Star Trek Tri-Dimensional Chess

3D chess on Star Trek (from the episode "Court Martial")
The Tri-D chessboard
Playing Parmen

Probably the most familiar 3D[note 3] chess variant to the general public in the middle 20th and early 21st centuries is the game of Tri-Dimensional Chess (or Tri-D Chess), which can be seen in many Star Trek TV episodes and movies, starting with the original series (TOS) and proceeding in updated forms throughout the subsequent movies and spinoff series.[3][note 4] The game can be seen being played in the latest Star Trek videogame, as well as in the TV series The Big Bang Theory.

The original Star Trek prop was crafted using boards from 3D Checkers and 3D Tic-Tac-Toe sets available in stores at the time (games also seen in TOS episodes) and adding futuristic-looking chess pieces.

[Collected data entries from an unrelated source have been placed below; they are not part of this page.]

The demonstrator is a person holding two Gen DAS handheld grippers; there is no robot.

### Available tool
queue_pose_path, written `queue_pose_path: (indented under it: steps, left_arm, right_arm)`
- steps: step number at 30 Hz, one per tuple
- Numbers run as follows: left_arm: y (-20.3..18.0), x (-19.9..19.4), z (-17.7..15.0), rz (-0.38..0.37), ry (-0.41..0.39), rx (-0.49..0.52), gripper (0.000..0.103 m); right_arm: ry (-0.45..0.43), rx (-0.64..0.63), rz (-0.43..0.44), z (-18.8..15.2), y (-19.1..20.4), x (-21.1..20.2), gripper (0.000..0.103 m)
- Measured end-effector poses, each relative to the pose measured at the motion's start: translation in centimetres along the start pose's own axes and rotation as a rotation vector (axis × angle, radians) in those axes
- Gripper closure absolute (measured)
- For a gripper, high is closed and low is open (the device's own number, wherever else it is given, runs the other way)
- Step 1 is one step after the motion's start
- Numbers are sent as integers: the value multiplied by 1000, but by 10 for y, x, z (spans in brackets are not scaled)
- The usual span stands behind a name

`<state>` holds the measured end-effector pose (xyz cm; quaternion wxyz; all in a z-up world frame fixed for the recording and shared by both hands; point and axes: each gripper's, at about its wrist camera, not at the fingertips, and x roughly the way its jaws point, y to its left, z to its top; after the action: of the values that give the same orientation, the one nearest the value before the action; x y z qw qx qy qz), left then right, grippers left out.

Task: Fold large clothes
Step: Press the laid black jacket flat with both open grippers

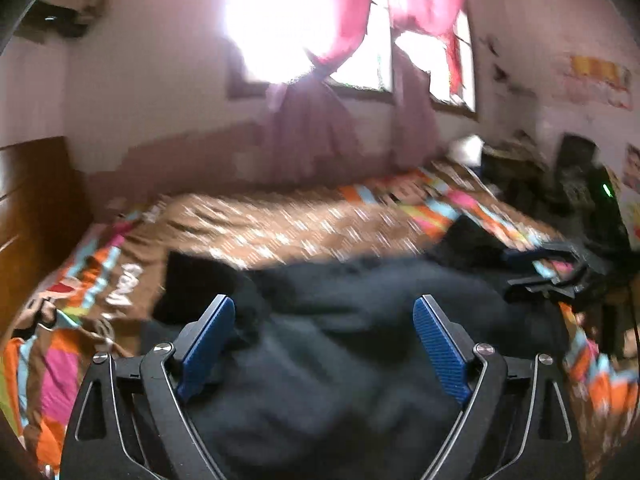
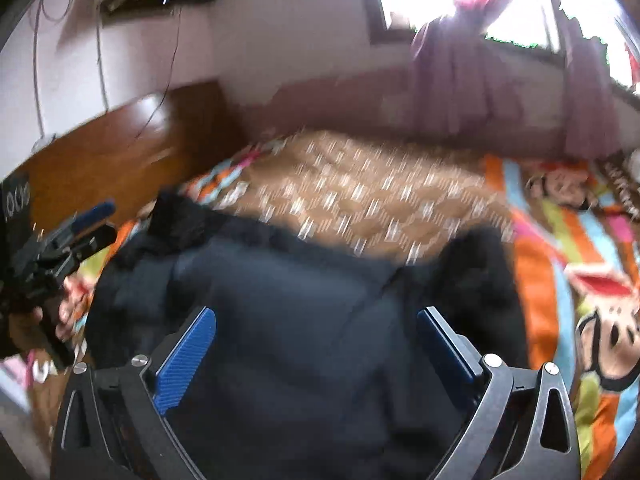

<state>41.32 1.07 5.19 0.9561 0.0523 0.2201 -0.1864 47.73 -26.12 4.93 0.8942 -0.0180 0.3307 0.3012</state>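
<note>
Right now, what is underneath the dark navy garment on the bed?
The dark navy padded garment lies on a brown patterned bedspread with colourful cartoon borders, which shows beyond its far edge and to its sides. Whatever is directly beneath the garment is covered and cannot be seen.

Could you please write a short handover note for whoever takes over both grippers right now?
Left gripper: open, nothing between its pads, above the dark jacket.
Right gripper: open, empty, over the same jacket.
The jacket lies bunched on the patterned bedspread, near the front edge of the bed, its fuzzy dark trim on the far side.
Done: the jacket looks partly gathered; the blur hides how many folds.
Left: probably regrip an edge, finish folding and flatten it.
</note>
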Motion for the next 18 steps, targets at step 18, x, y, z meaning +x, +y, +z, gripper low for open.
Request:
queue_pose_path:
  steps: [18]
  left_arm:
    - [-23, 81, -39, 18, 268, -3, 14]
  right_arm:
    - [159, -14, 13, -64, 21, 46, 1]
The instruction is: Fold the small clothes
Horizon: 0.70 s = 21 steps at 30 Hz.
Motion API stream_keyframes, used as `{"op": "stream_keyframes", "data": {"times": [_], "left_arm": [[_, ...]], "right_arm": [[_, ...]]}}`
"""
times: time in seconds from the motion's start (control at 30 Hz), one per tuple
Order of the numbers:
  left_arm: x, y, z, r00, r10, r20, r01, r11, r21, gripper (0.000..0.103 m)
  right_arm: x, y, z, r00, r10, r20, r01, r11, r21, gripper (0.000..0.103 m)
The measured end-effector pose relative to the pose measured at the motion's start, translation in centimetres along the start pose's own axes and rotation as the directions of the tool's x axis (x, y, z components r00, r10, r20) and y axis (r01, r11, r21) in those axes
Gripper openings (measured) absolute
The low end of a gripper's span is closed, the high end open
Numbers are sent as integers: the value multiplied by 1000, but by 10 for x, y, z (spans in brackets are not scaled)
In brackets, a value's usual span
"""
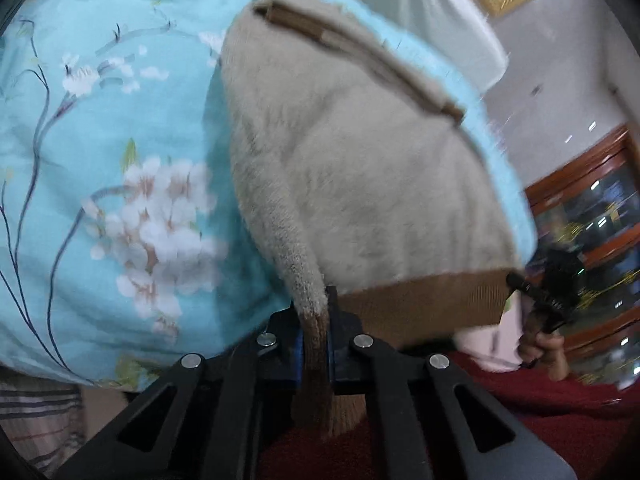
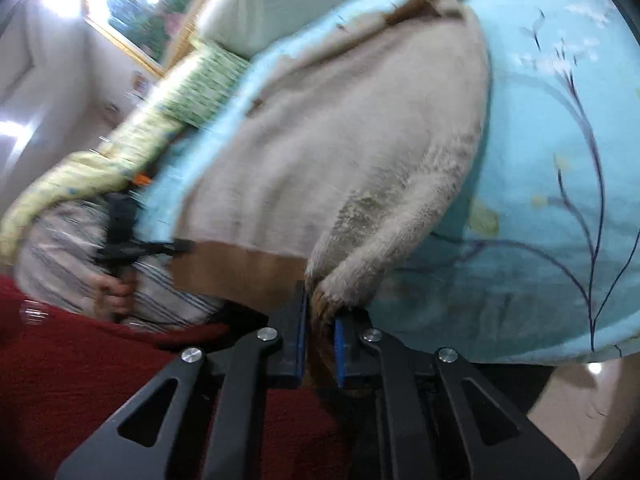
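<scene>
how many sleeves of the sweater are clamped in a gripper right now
2. One sleeve cuff sits in the left gripper, the other cuff in the right gripper, both at the sweater's near hem.

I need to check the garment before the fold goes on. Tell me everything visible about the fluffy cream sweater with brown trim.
The fluffy cream knit sweater has brown ribbed trim at hem, cuffs and far neck edge. It lies spread flat on a light blue floral bedsheet, hem toward the cameras. The left gripper is shut on one brown sleeve cuff, and the right gripper is shut on the other. Both pictures are motion-blurred, so finer detail is unclear.
</scene>
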State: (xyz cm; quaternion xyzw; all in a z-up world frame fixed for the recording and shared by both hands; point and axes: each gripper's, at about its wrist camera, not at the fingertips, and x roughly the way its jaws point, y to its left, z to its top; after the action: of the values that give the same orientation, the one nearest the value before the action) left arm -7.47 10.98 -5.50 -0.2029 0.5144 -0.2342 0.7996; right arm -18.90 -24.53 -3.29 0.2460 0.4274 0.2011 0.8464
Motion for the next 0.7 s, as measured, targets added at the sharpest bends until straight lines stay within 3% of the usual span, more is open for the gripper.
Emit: {"op": "stream_keyframes", "data": {"times": [0.13, 0.37, 0.43, 0.7], "left_arm": [[-27, -7, 18, 984, -116, 132, 118, 993, -11, 5], [-58, -12, 86, 917, -241, 318, 253, 967, 5, 5], [-54, -12, 114, 907, -238, 347, 251, 968, 8, 5], [-25, -11, 219, 898, -206, 389, 220, 975, 7, 5]], "right_arm": [[-30, 15, 28, 985, 108, 137, -108, 994, -11, 11], [-48, 25, 96, 924, 216, 316, -210, 976, -52, 9], [-44, 18, 122, 908, 210, 362, -210, 977, -41, 9], [-19, -22, 211, 889, 99, 447, -121, 992, 22, 9]]}}
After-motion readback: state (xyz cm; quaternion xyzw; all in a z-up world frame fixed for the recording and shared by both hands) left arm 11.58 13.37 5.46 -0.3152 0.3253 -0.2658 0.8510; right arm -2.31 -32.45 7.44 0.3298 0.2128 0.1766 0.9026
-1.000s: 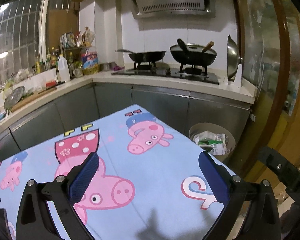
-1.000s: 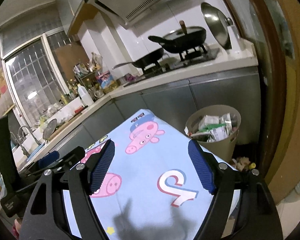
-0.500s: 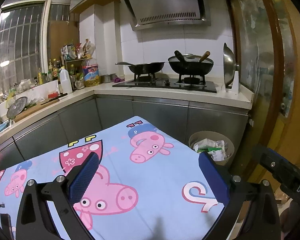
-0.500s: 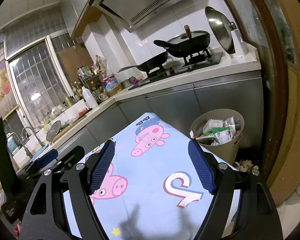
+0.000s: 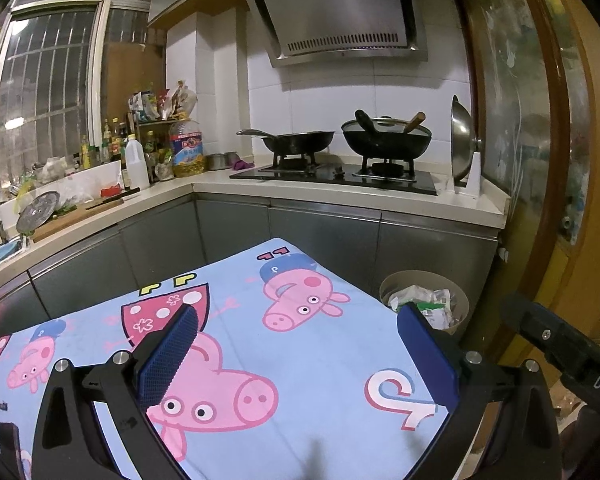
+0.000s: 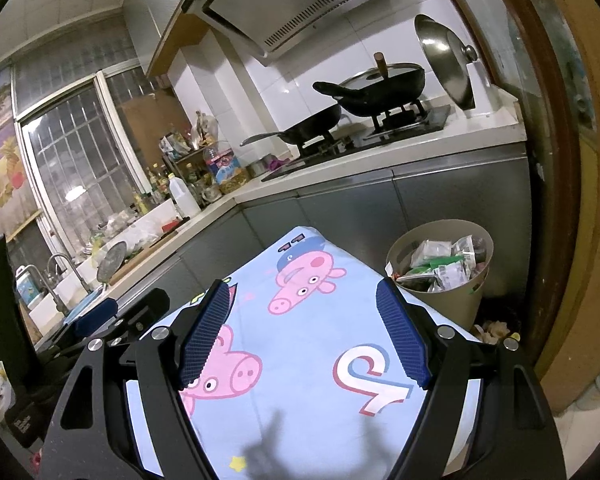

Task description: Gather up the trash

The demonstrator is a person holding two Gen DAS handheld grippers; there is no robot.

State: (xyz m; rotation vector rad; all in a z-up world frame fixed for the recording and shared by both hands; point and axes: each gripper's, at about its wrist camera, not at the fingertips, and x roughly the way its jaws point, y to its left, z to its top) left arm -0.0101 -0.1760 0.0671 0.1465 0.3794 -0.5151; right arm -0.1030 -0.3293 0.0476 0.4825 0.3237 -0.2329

The design retained the 64 squares of a traditional chessboard, but distributed them onto separate platforms in a hierarchy of spatial levels, suggesting to audiences how chess adapted to a future predominated by space travel. Rules for the game were never invented within the series[4] – in fact, the boards are sometimes not even aligned consistently from one scene to the next within a single episode.

The Tri-D chessboard was further realized by its inclusion in the Star Trek Star Fleet Technical Manual by Franz Joseph, who created starting positions for the pieces and short, additional rules.

Rules development

The complete Standard Rules for the game were originally developed in 1976 by Andrew Bartmess (with encouragement from Joseph) and were subsequently expanded by him into a commercially available booklet.[5] A Creative Commons-licensed manual by Marco Bresciani gives a translation in Italian of the latest version of Bartmess's Standard Rules, and is available through the Star Trek Italian Club (for members only). A free summary in English of the Standard Rules is contained on Charles Roth's website, including omissions and ambiguities regarding piece moves across the four Tri-D gameboard 2×2 attack boards.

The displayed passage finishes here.